Nero's bridge which becomes visible when the river Tiber is very low

‘Nero’s Bridge’ revealed as river Tiber level drops

By Region Central Italy Culture News

Every cloud has a silver lining, as the saying goes. And whilst the severe drought in Italy is a rather large cloud, the lining is that an archaeological treasure – Nero’s bridge – has come to light.

As the drought leads the river Tiber to drop, so a piece of ancient archaeology has risen to the surface. It is a bridge reportedly built by the Roman emperor Nero – Pons Neronianus.

Emperor Nero ruled as the Roman Empire’s fifth emperor from A.D. 54 to 68. A controversial figure, he built public structures and won military victories abroad, and focused much of his time on the arts, music and circuses. As a result, Nero neglected politics and drained Rome’s coffers.

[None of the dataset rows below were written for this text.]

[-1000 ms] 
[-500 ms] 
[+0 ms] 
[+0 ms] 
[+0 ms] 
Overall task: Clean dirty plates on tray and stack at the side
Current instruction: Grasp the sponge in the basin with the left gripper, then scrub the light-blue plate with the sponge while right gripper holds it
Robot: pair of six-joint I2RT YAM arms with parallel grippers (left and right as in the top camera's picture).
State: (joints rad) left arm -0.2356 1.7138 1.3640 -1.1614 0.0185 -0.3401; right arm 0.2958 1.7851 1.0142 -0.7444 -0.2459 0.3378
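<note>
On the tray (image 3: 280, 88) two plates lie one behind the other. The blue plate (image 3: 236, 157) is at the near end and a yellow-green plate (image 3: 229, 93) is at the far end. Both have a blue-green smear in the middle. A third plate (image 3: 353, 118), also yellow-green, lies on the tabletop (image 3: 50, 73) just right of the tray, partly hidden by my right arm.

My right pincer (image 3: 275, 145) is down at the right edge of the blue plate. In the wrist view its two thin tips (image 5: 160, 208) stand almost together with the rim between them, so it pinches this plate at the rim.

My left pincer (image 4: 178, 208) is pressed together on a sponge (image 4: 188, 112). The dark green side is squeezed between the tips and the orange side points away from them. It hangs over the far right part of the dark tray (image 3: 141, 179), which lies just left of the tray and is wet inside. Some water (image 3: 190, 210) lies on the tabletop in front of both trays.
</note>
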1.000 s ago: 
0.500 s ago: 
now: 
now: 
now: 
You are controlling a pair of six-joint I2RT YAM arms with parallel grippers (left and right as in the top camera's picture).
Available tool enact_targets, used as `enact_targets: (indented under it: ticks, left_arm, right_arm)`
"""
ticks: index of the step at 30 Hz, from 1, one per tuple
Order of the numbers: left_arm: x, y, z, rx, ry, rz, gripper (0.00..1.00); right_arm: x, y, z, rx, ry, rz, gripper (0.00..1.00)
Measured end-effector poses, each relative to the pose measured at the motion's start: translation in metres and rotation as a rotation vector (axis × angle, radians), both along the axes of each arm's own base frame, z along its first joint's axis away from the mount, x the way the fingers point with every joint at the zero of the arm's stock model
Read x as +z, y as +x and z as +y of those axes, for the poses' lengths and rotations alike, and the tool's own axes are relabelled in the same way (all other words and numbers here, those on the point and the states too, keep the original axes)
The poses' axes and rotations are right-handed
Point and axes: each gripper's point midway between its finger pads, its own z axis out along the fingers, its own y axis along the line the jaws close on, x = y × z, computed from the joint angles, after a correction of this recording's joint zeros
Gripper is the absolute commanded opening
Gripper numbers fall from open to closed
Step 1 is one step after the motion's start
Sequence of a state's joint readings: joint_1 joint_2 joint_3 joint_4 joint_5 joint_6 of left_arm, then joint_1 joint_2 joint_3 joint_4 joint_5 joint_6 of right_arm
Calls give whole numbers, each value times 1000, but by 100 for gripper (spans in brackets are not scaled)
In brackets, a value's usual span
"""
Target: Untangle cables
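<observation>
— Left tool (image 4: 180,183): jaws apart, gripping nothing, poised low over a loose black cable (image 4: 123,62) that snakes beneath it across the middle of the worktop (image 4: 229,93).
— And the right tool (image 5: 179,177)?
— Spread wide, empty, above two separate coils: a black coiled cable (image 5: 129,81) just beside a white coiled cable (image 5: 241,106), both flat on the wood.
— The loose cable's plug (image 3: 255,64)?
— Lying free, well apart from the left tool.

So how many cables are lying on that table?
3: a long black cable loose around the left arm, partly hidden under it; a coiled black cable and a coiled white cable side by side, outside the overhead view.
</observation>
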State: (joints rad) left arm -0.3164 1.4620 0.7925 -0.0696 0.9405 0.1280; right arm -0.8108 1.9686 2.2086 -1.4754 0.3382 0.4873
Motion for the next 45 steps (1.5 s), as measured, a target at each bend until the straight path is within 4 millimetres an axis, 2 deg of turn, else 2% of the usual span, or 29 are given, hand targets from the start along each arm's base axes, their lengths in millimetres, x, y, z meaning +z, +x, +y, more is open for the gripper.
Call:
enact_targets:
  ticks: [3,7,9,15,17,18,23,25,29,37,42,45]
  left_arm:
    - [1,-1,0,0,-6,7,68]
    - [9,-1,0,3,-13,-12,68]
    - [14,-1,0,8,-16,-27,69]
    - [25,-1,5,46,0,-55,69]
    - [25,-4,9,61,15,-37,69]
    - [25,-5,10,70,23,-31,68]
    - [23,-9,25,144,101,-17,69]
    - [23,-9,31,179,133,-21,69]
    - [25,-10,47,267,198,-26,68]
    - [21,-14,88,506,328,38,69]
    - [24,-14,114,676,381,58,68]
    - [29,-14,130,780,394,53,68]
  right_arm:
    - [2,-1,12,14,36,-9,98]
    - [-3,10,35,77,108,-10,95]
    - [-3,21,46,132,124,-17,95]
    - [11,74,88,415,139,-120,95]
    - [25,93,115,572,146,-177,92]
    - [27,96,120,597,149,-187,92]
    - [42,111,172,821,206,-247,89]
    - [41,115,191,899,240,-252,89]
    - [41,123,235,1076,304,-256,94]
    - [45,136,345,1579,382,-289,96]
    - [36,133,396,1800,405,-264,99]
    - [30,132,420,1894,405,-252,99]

He killed his mother and at least one of his wives and struggled to rebuild Rome after a huge fire ravaged the city in A.D. 64.

Despite the bridge’s name, it’s not certain if the bridge was indeed built by Nero. It is possible, it is a reconstruction of an earlier crossing.

“The remains of this Roman bridge are visible whenever the water level of the Tiber falls, therefore whenever there are lengthy periods — like now — of very low rainfall,” Robert Coates-Stephens, an archaeologist at the British School at Rome, told Live Science.

The name Pons Neronianus “appears for the first time only in the 12th-century catalogues of Rome’s monuments,” Coates-Stephens said. “It’s true that Nero had extensive gardens and properties in the area of the Vatican, and so a bridge at this point would have given easy access to these.”

Where did the bridge lead to?

Nero’s Bridge connected Rome to an area that was largely undeveloped during the emperor’s reign. One side of the river had the Campus Martius. It was a drained wetland with some public buildings and was used to organise military parades. On the other side, where the Vatican now stands, there were some large houses, which were mostly private estates until the fire of 64.

The Pons Neronianus was strategically and symbolically important, and likely part of the parade route.  It may also have been the crossing used by St. Peter when he was taken in chains after his trial to where he was crucified in around 64AD.